Once millions of more homes have broadband (high speed) access to the Internet with compression software, it'll be possible to bring down, illegally, a movie of watchable quality each day by otherwise rational people who would recoil at the thought of shoplifting. Yet, they use creative works without permission or payment, the new assumed normality of Internet behavior.

This represents a complex, confounding challenge that could seriously shrink if not undo a unique American economic and creative prize. It puts to hazard the future of the entire community of Copyright Industries.

How to treat all of this?

First, a number of the major U.S. film studios intend to go online before the end of the year, offering films at a fair and reasonable price (as defined by consumers). Some members of Congress have stressed the availability of legitimately-offered films as a counterweight to the "take everything free" mantra. We'll soon see if this is so.

Second, the film studios, conferring with the smartest technology experts in cyberspace, intent to "content encrypt" their films as well as using watermarking and digital management procedures, all aimed at deploying movies to homes in as safe and secure an environment as technology can make it. Dedicated "hackers" can and will invade everything. But 99 percent of the American public are not hackers; nor would they be law-breakers if legitimate movies are Internet-available at a reasonable price. I do believe that.

In the words of Talleyrand, "it would be worse than a crime, it would be a blunder" to allow America's most valuable export to shrink and decay because technology makes it possible to "steal."
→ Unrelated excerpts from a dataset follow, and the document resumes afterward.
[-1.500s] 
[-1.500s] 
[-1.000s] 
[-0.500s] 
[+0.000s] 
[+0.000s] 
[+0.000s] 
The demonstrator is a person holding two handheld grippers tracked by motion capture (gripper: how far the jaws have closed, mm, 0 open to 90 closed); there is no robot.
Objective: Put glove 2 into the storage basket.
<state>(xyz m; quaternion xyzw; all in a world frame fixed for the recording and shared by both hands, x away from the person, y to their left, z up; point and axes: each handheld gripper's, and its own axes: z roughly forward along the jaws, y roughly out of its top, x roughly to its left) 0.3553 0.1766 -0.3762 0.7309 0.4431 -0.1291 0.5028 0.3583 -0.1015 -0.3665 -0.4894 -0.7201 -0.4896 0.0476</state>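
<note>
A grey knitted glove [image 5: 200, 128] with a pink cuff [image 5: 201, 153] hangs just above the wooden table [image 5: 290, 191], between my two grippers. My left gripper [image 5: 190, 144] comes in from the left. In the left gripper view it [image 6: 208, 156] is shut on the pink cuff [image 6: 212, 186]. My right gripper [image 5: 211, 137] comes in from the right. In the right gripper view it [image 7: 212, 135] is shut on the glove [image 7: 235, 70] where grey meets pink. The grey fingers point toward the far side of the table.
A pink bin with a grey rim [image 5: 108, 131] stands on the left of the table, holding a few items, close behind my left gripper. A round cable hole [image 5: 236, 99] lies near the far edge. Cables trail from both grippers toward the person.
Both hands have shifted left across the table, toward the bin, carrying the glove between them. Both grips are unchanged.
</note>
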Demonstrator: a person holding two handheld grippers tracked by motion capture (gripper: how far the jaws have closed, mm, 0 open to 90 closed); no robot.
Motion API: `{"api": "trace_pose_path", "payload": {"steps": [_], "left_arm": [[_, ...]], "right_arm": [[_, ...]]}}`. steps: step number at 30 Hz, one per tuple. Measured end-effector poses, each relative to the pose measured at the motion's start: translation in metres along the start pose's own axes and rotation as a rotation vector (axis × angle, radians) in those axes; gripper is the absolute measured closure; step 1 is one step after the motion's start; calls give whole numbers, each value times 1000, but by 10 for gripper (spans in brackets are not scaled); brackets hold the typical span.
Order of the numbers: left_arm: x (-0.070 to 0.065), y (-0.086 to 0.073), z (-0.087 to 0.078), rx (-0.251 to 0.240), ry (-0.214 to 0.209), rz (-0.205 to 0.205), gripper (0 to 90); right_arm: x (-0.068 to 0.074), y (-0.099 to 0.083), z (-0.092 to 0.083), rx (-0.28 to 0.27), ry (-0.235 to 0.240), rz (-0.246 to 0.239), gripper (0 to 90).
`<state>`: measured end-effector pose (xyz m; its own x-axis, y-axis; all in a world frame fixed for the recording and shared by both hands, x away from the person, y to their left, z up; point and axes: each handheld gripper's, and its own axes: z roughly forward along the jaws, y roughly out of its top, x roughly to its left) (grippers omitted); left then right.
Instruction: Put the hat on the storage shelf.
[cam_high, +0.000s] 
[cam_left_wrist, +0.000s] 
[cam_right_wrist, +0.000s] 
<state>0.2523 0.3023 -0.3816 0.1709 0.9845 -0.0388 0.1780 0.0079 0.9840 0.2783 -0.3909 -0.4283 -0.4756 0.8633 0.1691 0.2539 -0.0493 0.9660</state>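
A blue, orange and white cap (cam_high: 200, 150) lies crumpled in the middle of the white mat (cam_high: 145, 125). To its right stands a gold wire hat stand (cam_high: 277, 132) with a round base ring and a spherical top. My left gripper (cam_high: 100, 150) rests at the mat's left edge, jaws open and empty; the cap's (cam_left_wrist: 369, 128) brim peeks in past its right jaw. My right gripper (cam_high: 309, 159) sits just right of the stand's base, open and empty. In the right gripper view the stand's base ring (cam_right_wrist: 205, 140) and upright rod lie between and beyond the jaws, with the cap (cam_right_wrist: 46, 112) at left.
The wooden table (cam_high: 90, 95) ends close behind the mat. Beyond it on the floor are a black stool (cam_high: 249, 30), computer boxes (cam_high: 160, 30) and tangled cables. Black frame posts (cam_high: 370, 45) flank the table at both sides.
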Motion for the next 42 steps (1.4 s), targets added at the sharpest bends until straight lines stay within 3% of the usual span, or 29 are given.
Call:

But it doesn't make it right. What the film studios see as an efficient delivery system warmly received by American families is a prophecy that can come true-if the Congress holds film in the conviction that creative property is private property and cannot be casually pilfered. Which is why moviemakers believe that magical technology which allows "free downloads" can also be the salvation for the protection of creative works aimed at satisfying the visual choices of Americans.